# THE TASK
Give back, character for character, the line that includes "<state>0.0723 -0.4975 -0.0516" and all lines beneath it in the data.
※ ※ ※
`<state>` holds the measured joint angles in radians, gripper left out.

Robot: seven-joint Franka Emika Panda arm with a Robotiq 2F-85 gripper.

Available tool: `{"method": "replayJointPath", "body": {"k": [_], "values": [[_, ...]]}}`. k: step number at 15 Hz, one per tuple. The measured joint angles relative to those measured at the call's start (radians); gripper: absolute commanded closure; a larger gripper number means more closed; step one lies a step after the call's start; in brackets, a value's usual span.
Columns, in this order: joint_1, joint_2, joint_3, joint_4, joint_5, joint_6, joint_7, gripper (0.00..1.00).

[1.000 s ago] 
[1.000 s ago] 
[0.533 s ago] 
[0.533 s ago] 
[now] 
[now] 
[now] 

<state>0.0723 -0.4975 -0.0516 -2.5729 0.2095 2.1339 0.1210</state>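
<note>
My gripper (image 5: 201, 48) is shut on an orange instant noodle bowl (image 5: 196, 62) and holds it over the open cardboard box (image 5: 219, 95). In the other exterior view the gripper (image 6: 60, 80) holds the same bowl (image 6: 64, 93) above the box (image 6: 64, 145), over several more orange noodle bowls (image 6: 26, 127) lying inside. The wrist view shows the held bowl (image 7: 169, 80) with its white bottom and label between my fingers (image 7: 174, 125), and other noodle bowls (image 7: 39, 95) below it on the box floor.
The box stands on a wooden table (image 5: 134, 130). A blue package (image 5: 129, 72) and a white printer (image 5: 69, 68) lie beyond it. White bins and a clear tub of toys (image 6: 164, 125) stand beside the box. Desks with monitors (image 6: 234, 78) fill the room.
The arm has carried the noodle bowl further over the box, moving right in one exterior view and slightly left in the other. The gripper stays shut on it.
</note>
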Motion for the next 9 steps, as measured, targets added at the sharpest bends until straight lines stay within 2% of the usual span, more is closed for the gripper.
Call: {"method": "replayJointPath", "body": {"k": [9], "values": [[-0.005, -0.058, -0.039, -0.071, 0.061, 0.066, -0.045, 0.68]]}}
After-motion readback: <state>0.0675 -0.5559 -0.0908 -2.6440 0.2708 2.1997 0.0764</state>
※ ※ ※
# RESULT OF THE EXERCISE
<state>0.0723 -0.4975 -0.0516 -2.5729 0.2095 2.1339 0.1210</state>
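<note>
My gripper (image 5: 201, 48) is shut on an orange instant noodle bowl (image 5: 196, 62) and holds it over the open cardboard box (image 5: 219, 95). In the other exterior view the gripper (image 6: 60, 80) holds the same bowl (image 6: 64, 93) above the box (image 6: 64, 145), over several more orange noodle bowls (image 6: 26, 127) lying inside. The wrist view shows the held bowl (image 7: 169, 80) with its white bottom and label between my fingers (image 7: 174, 125), and other noodle bowls (image 7: 39, 95) below it on the box floor.
The box stands on a wooden table (image 5: 134, 130). A blue package (image 5: 129, 72) and a white printer (image 5: 69, 68) lie beyond it. White bins and a clear tub of toys (image 6: 164, 125) stand beside the box. Desks with monitors (image 6: 234, 78) fill the room.
The arm has carried the noodle bowl further over the box, moving right in one exterior view and slightly left in the other. The gripper stays shut on it.
</note>
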Motion for the next 9 steps, as measured, targets added at the sharpest bends until straight lines stay within 2% of the usual span, more is closed for the gripper.
Call: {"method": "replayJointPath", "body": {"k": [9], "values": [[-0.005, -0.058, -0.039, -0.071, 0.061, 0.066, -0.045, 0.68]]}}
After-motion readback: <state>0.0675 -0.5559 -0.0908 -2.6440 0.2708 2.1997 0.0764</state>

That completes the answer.